Book Review: The View from Lazy Point, by Carl Safina


Montauk Lighthouse - a mere stone's throw from Lazy Point

The View from Lazy Point: A Natural Year in an Unnatural World is Carl Safina's latest book which I recently received in the mail.  While I've known of Dr. Safina for some time (he is the President and Co-Founder of the Blue Ocean Institute) and had the privilege of listening to some of his guest lectures while I was a student at SUNY Stony Brook University, The View from Lazy Point made me feel like I have met him many times before.  Dr. Safina's inviting prose and carefree candor lets the reader experience the far flung trips and lazy local fishing jaunts with ease.  This book reads like an in-depth, year long journal, following the author as he struggles to grasp the perils of this unnatural world and balance them with the familiarities of his aptly named home.

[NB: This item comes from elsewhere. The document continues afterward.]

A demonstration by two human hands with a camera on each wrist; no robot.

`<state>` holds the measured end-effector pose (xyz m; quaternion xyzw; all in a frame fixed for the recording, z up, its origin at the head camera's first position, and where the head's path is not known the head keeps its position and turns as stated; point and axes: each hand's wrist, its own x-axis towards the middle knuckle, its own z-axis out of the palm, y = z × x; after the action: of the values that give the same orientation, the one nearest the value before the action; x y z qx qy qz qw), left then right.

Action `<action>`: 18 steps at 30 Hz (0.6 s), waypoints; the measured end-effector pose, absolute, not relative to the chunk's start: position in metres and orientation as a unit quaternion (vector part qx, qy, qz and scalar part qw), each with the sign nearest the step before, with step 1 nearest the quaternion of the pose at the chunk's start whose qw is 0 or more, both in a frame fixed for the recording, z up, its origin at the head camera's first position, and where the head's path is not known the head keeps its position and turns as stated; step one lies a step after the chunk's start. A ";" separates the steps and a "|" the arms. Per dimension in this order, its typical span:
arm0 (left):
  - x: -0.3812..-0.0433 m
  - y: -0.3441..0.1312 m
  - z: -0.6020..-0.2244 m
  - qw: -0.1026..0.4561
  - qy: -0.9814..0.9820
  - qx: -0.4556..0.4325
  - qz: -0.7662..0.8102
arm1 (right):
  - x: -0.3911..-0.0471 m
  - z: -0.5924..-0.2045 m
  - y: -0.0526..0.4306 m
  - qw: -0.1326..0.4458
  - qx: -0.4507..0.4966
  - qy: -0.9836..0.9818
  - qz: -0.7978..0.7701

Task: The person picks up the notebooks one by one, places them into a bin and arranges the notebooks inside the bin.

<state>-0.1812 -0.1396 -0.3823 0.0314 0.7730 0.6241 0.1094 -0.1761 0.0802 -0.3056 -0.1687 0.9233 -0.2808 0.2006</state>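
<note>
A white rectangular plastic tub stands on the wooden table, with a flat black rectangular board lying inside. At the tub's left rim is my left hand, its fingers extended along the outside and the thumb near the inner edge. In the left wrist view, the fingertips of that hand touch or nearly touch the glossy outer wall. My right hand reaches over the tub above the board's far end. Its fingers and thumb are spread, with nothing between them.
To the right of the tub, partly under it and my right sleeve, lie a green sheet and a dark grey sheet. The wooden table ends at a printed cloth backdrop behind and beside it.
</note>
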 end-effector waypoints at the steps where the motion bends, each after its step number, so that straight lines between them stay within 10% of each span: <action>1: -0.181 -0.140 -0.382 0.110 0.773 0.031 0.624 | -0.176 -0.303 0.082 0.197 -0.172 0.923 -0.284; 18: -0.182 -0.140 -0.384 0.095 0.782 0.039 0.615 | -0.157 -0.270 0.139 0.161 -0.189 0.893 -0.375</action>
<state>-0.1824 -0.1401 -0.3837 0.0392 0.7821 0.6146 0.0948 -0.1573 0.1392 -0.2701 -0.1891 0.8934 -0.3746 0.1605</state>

A dovekie - the Penguin of the North

In today's scientific and ecological world, it's easy to be overwhelmed by the bad - the scary end-of-the-world scenarios that Al Gore and the like brought into our living rooms.  How does one escape the ill effects of the never ending CO2 smokestack, the bleached white coral reefs of the Caribbean or the melted glaciers of our polar regions?  Even the most optimistic scientist struggles with this task, but Dr. Safina makes it a point to see the natural good left in the world and appreciate it.  He may not stop to smell the roses - but he does pause to pursue the bass and bluefish that remain abundant in his backyard.  While each new month in this book brings with it a reminder of what has been lost, it also brings reminders of what remains, or in those rare instances, what has come back.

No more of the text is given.